Başka bir örnek daha vermek gerekirse, felsefe, ister darılın ister gücenin felsefesiz siyasal düşünce olmaz, kendi düşünceni bile güncelleştirmek için felsefe gerekir… Bunun için de felsefecileri okumak ve felsefi bir bakış acısıyla düşüncemiz üzerine düşünmenin gereğini de unutmamalıyız…
Fen bilimleri siyasetin dışın da işler, siyaset ona sadece fiziki ortamlar hazırlar, onun dışın da baskı yaparsa fen bilimleri o baskı yapan ülkeyi terk eder, fiziki ortamlar hazırlanmazsa yine o ülke terk edilir.. İşte bu nedenle bilim insanlarına bilim yapacakları ortamı hazırlama sorumluluğumuz vardır.
Sosyal bilimlere geldiğimiz ise, bu alanda ki ihmal toplumsal sorunları tetikler, örneğin ekonomiyi ele alalım, üretim, paylaşım tüketim ilişkisi olan ekonomi de taşlar yerli yerine konamazsa, toplumsal iş bölümünü, işleyişi, fertlerin içinde yaşadığı topluma aidiyetlerini etkiler… Bunlar iyi yapıldığın da toplum da iyi, kötü yapıldığın da kötü etkilenir…
Sosyal bilimlerin ilahiyat tarafı ise inanç tarafıyla ilgilenir ve toplumsal motivasyonu ciddi etkiler, vatandaşlık bağıyla, etnik kimlik bağıyla bağlananların yanı sıra topluma bir üçüncü bağ olarak inanç bağı ile bağlanmak da toplumsal bağlarımızı güçlendirecektir. Bu alan mezheplerle, tarikatlarla, farklı düşünen onlarca ilahiyatçıyla doludur. Siz/biz farklı ekolleri takip edelim ki, dini fanatizm sizden/bizden uzak dursun.. Dinimiz toplumumuza katkılar sunabilsin..

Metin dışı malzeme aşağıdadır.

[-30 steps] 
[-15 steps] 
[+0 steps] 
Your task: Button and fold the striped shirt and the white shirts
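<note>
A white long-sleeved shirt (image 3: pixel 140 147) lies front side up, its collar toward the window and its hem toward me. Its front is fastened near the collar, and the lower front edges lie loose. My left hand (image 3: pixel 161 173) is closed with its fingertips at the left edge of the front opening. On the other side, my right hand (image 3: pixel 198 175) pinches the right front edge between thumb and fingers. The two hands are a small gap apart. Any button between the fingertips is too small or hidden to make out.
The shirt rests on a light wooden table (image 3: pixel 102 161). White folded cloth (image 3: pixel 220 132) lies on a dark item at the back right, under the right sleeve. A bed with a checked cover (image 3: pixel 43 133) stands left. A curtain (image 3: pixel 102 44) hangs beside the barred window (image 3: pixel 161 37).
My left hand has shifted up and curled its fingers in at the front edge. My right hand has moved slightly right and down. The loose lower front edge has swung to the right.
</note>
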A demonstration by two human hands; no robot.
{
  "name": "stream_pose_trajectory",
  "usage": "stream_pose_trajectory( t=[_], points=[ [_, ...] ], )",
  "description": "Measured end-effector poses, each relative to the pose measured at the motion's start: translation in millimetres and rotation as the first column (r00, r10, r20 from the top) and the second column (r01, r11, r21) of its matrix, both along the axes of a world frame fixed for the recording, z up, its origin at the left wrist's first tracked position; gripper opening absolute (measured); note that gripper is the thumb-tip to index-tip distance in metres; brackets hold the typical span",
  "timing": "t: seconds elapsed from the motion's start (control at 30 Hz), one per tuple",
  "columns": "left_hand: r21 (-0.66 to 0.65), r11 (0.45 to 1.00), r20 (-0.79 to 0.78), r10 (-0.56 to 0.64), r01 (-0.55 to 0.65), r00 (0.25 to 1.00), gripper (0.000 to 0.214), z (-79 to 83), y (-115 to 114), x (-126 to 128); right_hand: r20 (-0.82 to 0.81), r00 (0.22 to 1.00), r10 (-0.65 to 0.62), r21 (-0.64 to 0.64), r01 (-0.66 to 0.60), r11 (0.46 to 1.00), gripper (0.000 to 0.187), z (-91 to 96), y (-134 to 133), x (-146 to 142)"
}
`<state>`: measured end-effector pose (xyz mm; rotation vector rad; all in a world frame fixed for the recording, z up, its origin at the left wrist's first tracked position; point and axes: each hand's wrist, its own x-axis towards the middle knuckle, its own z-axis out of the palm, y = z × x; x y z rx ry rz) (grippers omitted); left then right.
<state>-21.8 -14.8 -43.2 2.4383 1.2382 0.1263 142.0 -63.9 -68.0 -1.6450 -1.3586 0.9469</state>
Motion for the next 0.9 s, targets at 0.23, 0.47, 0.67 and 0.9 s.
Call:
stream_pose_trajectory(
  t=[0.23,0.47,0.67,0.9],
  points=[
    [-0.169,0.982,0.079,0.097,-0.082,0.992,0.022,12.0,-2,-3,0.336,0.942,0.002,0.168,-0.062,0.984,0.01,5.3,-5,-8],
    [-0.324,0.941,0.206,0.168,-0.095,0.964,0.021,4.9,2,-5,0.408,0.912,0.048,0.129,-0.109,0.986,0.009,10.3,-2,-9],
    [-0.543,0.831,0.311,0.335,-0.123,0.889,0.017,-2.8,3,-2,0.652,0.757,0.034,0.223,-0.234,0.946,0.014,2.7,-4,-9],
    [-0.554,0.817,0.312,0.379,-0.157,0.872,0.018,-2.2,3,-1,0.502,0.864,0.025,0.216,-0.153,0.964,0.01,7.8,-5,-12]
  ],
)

Siyaset bilimi için ise iki türlü aydın izlenebilir, birisi kendi siyasaldaşımız aydın, ikincisi ise bilim adamı, akademisyen aydın izlenmelidir ki siyasal fanatizme düşülmesin… Bu nedenle kendi siyasal düşüncemizi mecburen bileceğiz, ama öte yandan bir bize yakın, iki rakip düşünceye yakın aydınları da takip edeceğiz ki, düşünce ufkumuz geniş olsun…

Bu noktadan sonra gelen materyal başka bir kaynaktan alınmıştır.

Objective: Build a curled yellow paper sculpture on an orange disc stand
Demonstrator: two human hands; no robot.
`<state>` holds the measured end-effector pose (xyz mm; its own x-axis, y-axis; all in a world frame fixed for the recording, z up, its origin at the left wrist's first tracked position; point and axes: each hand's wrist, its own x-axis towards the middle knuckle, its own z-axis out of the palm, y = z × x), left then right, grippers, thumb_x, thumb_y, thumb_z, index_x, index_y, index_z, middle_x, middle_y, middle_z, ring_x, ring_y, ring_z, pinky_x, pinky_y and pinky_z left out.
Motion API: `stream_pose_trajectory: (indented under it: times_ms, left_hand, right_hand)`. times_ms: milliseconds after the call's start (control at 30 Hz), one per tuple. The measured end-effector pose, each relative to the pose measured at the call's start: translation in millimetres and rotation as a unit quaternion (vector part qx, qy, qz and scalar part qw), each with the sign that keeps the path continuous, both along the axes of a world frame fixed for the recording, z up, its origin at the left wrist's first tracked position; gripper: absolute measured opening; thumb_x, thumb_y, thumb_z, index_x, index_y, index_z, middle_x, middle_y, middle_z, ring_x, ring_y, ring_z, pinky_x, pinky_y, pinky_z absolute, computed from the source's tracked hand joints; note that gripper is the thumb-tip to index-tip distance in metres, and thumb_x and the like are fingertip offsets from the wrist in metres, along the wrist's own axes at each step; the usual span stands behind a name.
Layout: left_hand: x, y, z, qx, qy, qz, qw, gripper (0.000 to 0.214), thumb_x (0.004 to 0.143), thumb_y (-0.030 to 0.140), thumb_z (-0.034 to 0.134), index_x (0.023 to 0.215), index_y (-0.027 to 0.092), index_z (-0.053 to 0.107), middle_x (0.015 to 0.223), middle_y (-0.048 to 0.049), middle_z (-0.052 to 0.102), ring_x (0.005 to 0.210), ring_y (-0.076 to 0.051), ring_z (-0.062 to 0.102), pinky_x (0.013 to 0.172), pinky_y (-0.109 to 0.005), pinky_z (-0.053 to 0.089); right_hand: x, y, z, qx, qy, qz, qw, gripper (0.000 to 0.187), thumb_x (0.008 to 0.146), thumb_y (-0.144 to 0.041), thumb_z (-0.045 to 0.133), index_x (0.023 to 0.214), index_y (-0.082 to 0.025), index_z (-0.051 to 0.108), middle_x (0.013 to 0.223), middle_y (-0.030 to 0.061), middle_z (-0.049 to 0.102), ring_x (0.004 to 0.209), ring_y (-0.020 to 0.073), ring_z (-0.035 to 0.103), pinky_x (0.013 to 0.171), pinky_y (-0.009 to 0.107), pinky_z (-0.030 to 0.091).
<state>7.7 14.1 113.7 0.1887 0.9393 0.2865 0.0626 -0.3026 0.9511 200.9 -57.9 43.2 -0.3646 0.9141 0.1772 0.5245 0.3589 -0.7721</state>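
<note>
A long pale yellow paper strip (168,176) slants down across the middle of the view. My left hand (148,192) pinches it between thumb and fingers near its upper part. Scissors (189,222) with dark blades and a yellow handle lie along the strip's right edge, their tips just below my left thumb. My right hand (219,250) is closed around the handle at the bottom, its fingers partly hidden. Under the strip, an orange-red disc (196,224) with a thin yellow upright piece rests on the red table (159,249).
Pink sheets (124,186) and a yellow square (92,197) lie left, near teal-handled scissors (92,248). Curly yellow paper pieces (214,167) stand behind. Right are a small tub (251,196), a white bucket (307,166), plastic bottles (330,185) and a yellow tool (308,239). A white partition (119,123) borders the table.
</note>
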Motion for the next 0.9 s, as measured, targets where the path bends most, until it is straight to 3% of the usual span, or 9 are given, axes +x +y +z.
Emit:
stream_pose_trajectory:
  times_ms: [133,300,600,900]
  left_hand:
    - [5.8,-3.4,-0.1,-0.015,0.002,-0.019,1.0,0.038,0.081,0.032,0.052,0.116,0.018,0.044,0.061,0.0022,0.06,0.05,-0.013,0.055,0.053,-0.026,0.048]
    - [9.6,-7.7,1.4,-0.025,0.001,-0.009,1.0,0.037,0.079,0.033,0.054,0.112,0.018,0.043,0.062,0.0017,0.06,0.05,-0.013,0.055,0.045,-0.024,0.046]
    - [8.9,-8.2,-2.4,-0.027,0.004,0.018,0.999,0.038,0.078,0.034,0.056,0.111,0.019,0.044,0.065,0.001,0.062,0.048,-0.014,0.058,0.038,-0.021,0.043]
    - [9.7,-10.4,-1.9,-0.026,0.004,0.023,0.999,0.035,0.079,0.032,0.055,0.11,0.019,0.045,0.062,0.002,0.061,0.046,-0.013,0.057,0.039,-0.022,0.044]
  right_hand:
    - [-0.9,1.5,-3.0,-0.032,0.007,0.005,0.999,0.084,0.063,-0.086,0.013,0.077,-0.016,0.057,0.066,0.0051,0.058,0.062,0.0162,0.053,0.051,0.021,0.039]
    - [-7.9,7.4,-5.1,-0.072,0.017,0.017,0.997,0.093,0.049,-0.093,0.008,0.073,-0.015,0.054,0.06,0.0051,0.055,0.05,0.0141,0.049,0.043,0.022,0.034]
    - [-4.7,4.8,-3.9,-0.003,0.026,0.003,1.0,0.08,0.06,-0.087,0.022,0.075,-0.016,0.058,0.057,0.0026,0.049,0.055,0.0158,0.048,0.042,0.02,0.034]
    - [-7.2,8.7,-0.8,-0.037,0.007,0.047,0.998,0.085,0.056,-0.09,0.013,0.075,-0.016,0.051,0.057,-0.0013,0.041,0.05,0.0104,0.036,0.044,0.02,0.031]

İsim verme işine geldik en zorlardan biri, neden bana hoş gelen size gelemeyebilir, bir de bu ajan, hain, onun bunun adamı, özel hayatından dolayı düşünsel olarak sağlam, özel hayatında ki hatalardan dolayı sevimsiz gelen aydınlar da vardır.bize aydının düşüncesi lazım diyerek… Bu aydınlarımızdan bazılarını buraya aktaralım bunlar bizcedir, siz de sizce listenizi yapın öneririm…
1- Felsefeciler, Konfüçyüs, Aristoles, Sokrates, Platon, Farabi, İbni Sina, Martin Heidegger, Bertrand Russell, Takiyettin Mengüşoğlu, Ahmet İnam, Ertuğrul Turan, Necati Öner gibi onlar örnek arasından bunlar benim seçtiklerim, sizde kendi seçkinizi yapınız.

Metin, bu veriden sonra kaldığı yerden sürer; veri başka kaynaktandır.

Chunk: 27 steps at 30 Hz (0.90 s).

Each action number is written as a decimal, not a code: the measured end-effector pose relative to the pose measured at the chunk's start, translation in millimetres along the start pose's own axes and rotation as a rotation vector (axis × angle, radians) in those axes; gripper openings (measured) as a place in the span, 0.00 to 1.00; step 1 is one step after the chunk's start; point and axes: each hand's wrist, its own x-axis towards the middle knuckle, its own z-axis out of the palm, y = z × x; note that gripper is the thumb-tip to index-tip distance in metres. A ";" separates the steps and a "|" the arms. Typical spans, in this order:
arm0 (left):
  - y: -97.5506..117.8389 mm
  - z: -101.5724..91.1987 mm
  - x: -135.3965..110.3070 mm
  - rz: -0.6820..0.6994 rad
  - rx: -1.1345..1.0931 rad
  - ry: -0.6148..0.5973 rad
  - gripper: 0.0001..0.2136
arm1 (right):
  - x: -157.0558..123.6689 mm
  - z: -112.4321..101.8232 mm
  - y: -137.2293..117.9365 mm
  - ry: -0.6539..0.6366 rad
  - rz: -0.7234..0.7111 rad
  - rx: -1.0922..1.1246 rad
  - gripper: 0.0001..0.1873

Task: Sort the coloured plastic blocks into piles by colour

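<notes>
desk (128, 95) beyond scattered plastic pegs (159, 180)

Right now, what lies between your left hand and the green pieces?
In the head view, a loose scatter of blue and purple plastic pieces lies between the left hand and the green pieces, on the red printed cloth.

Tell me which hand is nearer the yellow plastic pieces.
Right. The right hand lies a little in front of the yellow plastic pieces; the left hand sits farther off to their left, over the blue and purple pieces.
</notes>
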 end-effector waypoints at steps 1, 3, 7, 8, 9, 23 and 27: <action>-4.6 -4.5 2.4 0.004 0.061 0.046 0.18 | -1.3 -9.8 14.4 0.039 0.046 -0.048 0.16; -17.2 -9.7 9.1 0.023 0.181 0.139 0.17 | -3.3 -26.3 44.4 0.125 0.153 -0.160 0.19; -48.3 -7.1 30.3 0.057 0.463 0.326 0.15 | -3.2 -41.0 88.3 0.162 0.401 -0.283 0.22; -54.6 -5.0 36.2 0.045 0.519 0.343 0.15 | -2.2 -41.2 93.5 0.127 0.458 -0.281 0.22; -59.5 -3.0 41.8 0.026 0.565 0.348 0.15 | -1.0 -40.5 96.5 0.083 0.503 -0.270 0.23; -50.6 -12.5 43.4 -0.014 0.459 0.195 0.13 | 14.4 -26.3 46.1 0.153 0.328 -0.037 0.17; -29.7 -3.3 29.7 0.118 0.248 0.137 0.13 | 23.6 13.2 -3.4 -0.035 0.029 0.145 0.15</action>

2- Fen bilimleri alanı, bu alan da ki çalışmalar gözleme deneye dayalı olduğu için farklılıklardan çok doğruluk, sonuç önemlidir, bunlarda gözlemle, deneyle, daha başka araç ve gereçlerle sonuca, doğru sonuca ulaşır… Biz aşamalar da cahilizdir, bunun için onları anlayacak kadar ilgilenmemiz gerekir…
3- Sosyal bilimler alanın da hangi alt alanla başlayalım desem? Ekonomi ile başlayalım, size isim vermeyeceğim, ama liberal, sosyalist, muhafazakar, sosyal demokrat, milliyetçi ekonomistleri ayrı, ayrı izlememizde fayda vardır…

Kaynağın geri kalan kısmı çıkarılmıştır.